However, despite these laboratory successes, Einstein’s critique of this entanglement phenomenon (which was never demonstrated during his lifetime) still manages to assert itself; such a correlation, or “communication”, asserted Einstein, could only occur at physically local distances (technically: local relativistic causality, where determining variables are in relative proximity to the measured particles). This causal necessity is called locality, or “local realism”, and is a consequence of Einstein’s “principle of local action”.

Analogously, a pool ball cannot influence another pool ball (analogous to the correlation between two photons) unless it at some point physically (locally) touches the second pool ball — even if through an intermediate source, such as another pool ball (where the kinetic energy is transferred through neighboring pool balls). This makes intuitive, “common” sense. The “spooky action at a distance” described in Quantum Mechanics — in which the behavior of one entangled particle seems to “know” or influence what the other entangled particles is doing — appears to violate this basic, common sense notion. This is one of the main reasons why Einstein initially rejected components of Quantum Theory.*

quantum entanglementIn Quantum Mechanics (QM), such two and multi-particle, entangled systems cannot be mathematically described independently of each other; they behave as a unitary system.

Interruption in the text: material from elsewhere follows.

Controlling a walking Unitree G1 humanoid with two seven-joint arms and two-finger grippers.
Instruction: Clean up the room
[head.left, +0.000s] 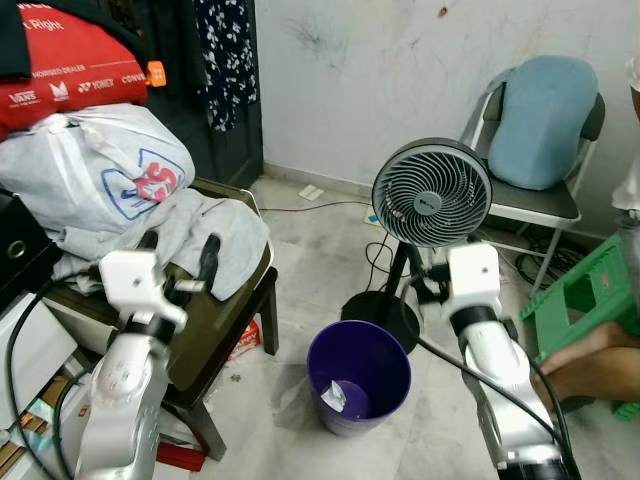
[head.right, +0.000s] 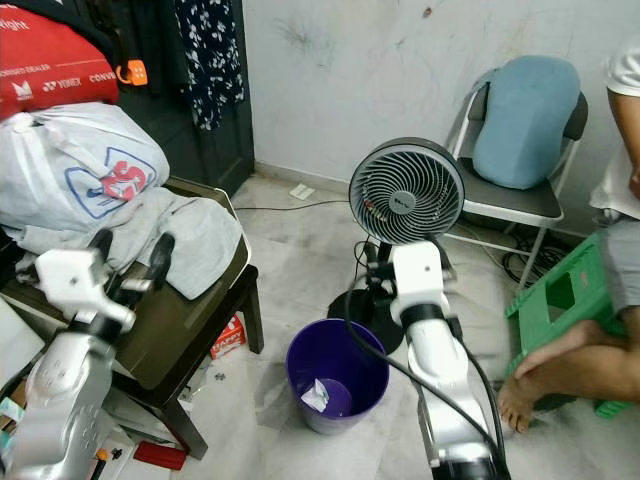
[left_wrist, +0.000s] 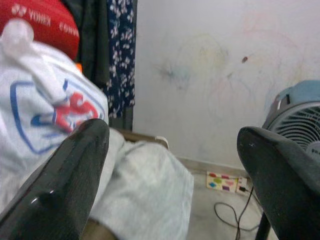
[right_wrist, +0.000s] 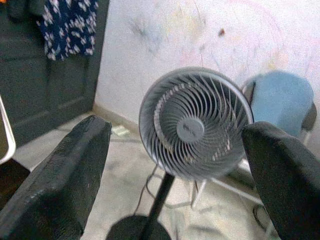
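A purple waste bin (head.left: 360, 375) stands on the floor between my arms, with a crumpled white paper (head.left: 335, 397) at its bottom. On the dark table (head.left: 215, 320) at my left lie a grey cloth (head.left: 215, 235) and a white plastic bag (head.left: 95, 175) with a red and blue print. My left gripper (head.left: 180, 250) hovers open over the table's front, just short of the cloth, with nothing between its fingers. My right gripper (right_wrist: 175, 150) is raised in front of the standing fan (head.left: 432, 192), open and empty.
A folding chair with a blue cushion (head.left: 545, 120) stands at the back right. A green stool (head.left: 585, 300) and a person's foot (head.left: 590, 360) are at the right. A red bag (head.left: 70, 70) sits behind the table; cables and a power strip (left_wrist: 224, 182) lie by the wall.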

However, because previous entanglement experiments did not control for variables that might be enabling local causality, ”true” quantum entanglement (as proposed in the famous Bell’s theorem) could not be definitively demonstrated, or proven. The previous lack of experimental control creates a loophole, of sorts, in which Einstein’s principle of local action — that two distant objects can not have direct influence on each other — might still be valid (sometimes referred to as the ‘hidden local variables theory’).

Closing the Locality Loophole – Photonic Physics Fun With Alice, Bob, Charlie…and Randy

But quite recently, quantum physicists at the Institute for Quantum Computation (IQC) in Waterloo, Canada, were able to demonstrate 3-particle entanglement with non-locality for the first time.  The successful experiment may make possible multi-party communication and other advanced quantum information technologies.

For this newest real-world experiment, the IQC team conceived of a clever plan to exclude the possibility of some hidden variable(s) controlling the entangled state, thus closing the locality loophole. The team had to first generate photon triplets which exist in a quantum state known as a Greenberger-Horne-Zeilinger (GHZ) state (a state that involves three or more particles).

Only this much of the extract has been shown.